Our work shows for the first time that high MN1 levels are SB202190 nmr important for the growth of leukemic cells, and
that increased MN1 expression can synergize with MLL-ENL and probably other transforming fusion genes in leukemia induction through a distinct gene expression program that is able to expand the leukemia-initiating cell population. Leukemia (2010) 24, 601-612; doi:10.1038/leu.2009.272;”
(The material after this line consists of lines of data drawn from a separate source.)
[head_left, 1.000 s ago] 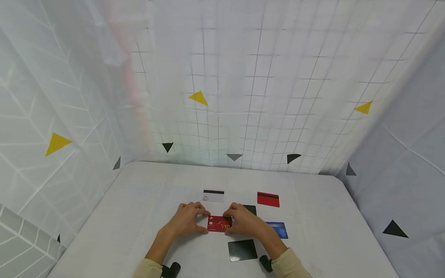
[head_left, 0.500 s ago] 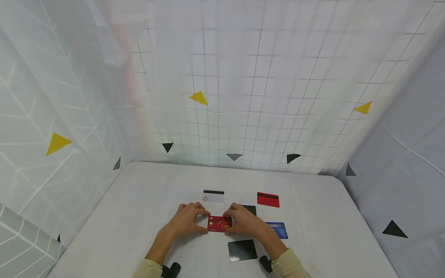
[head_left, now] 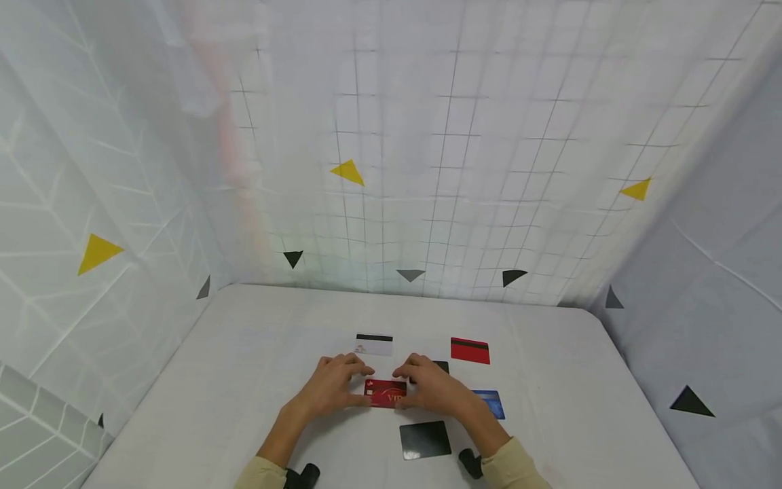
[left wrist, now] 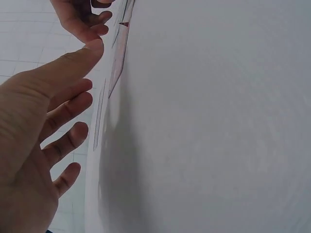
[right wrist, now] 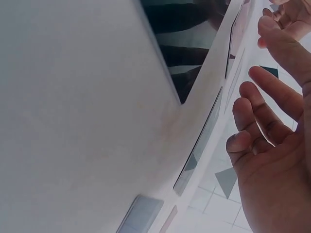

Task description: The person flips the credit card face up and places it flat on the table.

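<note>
Red VIP card [head_left: 385, 393] is lying flat and face up on the white table [head_left: 275, 314], between my two hands, with its long edges running left to right; in my judgement, this orientation is presenting the lettering for reading from my side. My left hand [head_left: 330, 384] is hovering at the left end, fingers relaxed and spread, thumb and index finger standing wide apart. My right hand [head_left: 435, 391] is mirroring it at the right end, with an equally wide gap between thumb and index finger. In the head view the thumbs are covering the near corners, but both wrist views are showing clearance, so neither hand is gripping anything. This facing arrangement is probably giving access to both short edges while leaving the printed face visible. Further cards are lying around it: a white striped card [head_left: 374, 346] beyond my left hand, a red striped card [head_left: 470, 350] farther right, a blue card [head_left: 491, 404] partly covered by my right wrist, a near dark card [head_left: 425, 440] closer to me, and a far dark card [head_left: 441, 367] partly hidden behind my right hand. Their spacing is apparently preventing overlap and leaving edges accessible.
</note>
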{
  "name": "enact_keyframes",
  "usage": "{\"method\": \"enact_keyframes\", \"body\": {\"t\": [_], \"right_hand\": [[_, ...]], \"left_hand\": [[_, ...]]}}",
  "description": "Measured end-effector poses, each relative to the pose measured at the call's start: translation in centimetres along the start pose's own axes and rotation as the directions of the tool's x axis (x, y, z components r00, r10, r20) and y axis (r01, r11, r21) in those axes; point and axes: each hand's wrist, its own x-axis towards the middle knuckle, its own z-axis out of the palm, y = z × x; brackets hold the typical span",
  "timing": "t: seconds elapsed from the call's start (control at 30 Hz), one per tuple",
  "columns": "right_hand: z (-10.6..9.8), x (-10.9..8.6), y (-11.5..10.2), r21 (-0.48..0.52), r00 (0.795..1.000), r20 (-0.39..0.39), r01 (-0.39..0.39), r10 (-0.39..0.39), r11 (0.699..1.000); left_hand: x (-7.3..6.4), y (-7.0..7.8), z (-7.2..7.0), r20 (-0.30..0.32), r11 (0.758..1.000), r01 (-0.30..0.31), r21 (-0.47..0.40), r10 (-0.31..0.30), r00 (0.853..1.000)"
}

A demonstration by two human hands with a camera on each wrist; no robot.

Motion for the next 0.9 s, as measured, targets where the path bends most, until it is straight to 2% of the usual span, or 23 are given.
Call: {"method": "enact_keyframes", "body": {"t": [0.2, 0.43, 0.67, 0.9], "right_hand": [[-0.7, -1.0, 0.0, 0.006, 1.000, -0.021, -0.014, 0.014, 1.000], [-1.0, -2.6, 1.0, 0.004, 0.998, -0.030, -0.061, 0.061, 0.998], [-0.9, -4.5, 2.1, 0.056, 0.995, -0.005, -0.103, 0.104, 0.993], [-0.8, -6.1, 2.8, 0.056, 0.988, 0.041, -0.150, 0.148, 0.987]], "left_hand": [[0.2, 1.0, -0.3, -0.012, 0.999, -0.009, -0.050, 0.008, 1.000], [0.3, 2.2, 0.6, -0.020, 1.000, 0.003, -0.018, -0.003, 1.000], [0.1, 4.6, 1.1, 0.005, 0.999, -0.020, 0.027, 0.020, 1.000], [-0.3, 6.6, 2.1, 0.056, 0.996, -0.062, 0.061, 0.059, 0.997]]}}
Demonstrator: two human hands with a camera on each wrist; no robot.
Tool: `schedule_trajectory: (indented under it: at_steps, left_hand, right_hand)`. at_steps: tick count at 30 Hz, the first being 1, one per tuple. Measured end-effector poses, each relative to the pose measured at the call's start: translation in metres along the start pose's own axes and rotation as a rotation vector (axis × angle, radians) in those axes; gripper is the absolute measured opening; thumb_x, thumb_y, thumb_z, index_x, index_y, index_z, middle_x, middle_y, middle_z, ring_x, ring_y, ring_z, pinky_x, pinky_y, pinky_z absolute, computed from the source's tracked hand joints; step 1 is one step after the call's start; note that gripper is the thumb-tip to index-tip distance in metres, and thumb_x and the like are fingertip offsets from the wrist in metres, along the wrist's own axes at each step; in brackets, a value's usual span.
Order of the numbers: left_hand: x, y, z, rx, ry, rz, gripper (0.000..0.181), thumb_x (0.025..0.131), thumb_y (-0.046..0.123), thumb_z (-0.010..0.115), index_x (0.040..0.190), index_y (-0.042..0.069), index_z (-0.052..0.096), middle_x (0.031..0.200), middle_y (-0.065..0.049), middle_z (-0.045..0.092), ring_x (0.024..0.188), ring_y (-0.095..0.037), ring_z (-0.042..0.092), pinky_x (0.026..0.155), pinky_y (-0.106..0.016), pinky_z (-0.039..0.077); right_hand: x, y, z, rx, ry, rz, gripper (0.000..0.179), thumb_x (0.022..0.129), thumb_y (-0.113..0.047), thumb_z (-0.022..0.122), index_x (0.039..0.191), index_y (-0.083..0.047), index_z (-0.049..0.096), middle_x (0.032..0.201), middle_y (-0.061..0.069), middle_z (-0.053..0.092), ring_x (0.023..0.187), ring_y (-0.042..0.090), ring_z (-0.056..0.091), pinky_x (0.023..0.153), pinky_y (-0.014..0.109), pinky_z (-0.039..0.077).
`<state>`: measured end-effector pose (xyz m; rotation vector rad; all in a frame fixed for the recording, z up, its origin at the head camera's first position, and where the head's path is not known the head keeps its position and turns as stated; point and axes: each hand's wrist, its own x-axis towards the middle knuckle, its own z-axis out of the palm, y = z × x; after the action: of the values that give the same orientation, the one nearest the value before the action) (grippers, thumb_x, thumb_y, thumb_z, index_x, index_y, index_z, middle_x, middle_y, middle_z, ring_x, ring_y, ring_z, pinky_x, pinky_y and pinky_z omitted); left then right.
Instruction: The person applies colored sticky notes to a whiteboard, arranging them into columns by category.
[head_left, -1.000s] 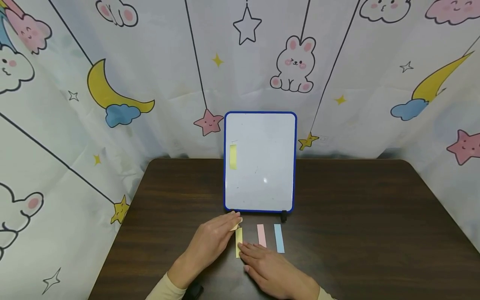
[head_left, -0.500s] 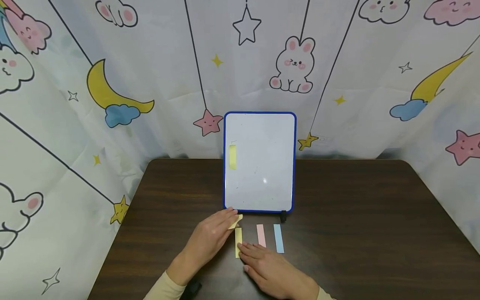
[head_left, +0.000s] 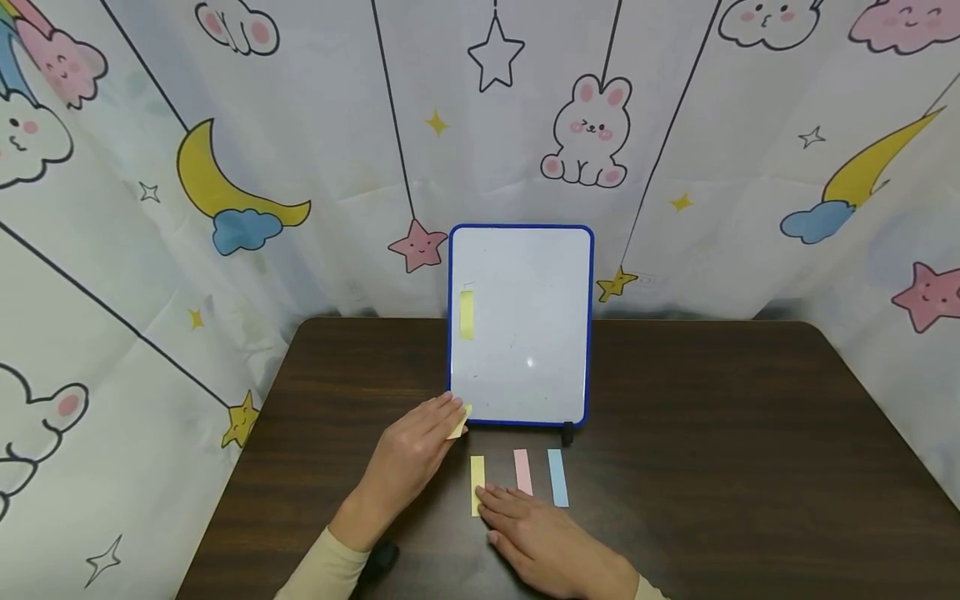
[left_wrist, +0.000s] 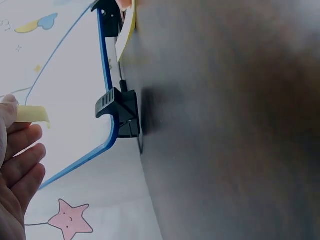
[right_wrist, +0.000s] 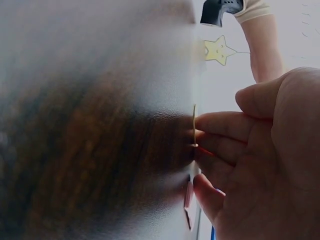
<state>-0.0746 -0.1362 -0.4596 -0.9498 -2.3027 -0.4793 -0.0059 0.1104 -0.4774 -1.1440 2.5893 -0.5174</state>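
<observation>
My left hand (head_left: 405, 458) pinches a small yellow sticky note (left_wrist: 33, 114) between thumb and index finger, in front of the whiteboard's lower left corner; the note's free end bends down. On the table, the extended fingertips of my right hand (head_left: 551, 537) rest at a yellow strip of sticky notes (head_left: 477, 482), holding its near part. In the right wrist view this yellow strip (right_wrist: 194, 125) shows edge-on beside the fingertips. The whiteboard (head_left: 528, 350), framed in blue, stands upright with one yellow sticky note (head_left: 467, 315) stuck on its left side.
A pink strip (head_left: 522, 471) and a blue strip (head_left: 558, 477) lie right of the yellow one, the pink partly behind my right hand. Black stand clips (left_wrist: 120, 112) support the board's bottom edge. A printed curtain (head_left: 337, 167) hangs behind the dark wooden table (head_left: 712, 433).
My left hand has moved up and slightly left with the pinched sticky note, from just above the yellow strip to the board's lower left corner. The right hand has stayed in place.
</observation>
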Motion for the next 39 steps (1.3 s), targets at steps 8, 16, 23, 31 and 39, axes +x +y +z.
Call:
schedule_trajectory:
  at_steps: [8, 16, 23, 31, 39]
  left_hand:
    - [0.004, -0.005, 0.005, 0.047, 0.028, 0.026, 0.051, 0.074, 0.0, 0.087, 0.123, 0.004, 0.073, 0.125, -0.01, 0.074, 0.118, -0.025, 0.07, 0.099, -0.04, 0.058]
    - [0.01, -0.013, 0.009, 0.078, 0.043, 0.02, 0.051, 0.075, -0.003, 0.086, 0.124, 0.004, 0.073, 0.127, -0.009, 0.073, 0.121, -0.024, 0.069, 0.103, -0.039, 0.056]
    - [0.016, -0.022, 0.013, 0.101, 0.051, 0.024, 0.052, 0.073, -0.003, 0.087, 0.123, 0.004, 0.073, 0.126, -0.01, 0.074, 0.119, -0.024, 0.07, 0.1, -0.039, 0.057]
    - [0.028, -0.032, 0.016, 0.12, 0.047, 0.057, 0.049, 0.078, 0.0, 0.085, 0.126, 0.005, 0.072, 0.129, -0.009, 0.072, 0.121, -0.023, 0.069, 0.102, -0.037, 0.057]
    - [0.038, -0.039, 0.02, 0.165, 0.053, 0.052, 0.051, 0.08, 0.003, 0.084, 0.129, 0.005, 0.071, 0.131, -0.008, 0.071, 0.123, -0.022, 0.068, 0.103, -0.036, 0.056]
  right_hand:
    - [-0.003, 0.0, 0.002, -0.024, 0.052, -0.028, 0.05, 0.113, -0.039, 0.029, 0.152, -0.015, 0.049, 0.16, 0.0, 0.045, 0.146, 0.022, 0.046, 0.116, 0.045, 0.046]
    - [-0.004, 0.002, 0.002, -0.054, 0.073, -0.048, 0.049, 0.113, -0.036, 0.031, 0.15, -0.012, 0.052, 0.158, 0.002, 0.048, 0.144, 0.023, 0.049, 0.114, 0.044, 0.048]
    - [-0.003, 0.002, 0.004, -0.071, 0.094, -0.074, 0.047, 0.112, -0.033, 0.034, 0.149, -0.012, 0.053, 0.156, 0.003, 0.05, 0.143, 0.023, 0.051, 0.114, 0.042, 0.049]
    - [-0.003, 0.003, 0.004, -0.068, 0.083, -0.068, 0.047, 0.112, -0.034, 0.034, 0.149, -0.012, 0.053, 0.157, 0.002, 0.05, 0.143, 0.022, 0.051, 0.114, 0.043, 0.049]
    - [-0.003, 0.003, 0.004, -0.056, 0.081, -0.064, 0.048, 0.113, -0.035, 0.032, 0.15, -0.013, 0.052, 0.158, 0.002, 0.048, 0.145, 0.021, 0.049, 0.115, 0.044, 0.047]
“The expression of hTERT gene, encoding the catalytic subunit of telomerase, is a feature of most cancer cells. Changes in the chromatin environment of its promoter and binding of transcriptional factors have been reported in differentiating cells when its transcription is repressed. However, it is not clear whether these changes are directly involved in this repression or only linked to differentiation. In a maturation-resistant acute promyelocytic leukemia (APL) cell
line (NB4-LR1), we have previously identified a new pathway of retinoid-induced hTERT repression independent of differentiation. Using selleck products a variant of this cell line (NB4-LR1(SFD)), which resists to this repression, we show that although distinct patterns of histone modifications and transcription factor binding at the proximal domain of hTERT gene promoter could concur to modulate its expression, this region is not sufficient to the on/off switch of hTERT by retinoids. DNA methylation analysis
of the hTERT promoter led to the identification of two distinct functional domains, a proximal one, fully unmethylated in both cell lines, and a distal one, significantly methylated in NB4-LR1(SFD) cells, whose methylation was further re-enforced S3I-201 by retinoid treatment. Interestingly, we showed that the binding to this distal domain of a known hTERT repressor, WT1, was defective only in NB4LR1(SFD) cells. We propose that epigenetic modifications targeting this distal region could modulate the binding of hTERT repressors and account either for hTERT reactivation and resistance to retinoid-induced hTERT down-regulation. Leukemia (2010) 24, 613-622; doi:10.1038/leu.2009.283; published online 14 January 2010″
“This retrospective analysis investigated the prognostic value of del(13) and t(4;14) abnormalities and the impact of prior treatment on outcomes in 207 heavily pretreated patients with relapsed or refractory multiple myeloma (MM) treated with lenalidomide plus dexamethasone. Patients with relapsed or refractory MM who had either earlier received thalidomide or bortezomib, or for whom continuation of these agents was contraindicated, and who had fluorescence in situ hybridization data available were included in the analysis.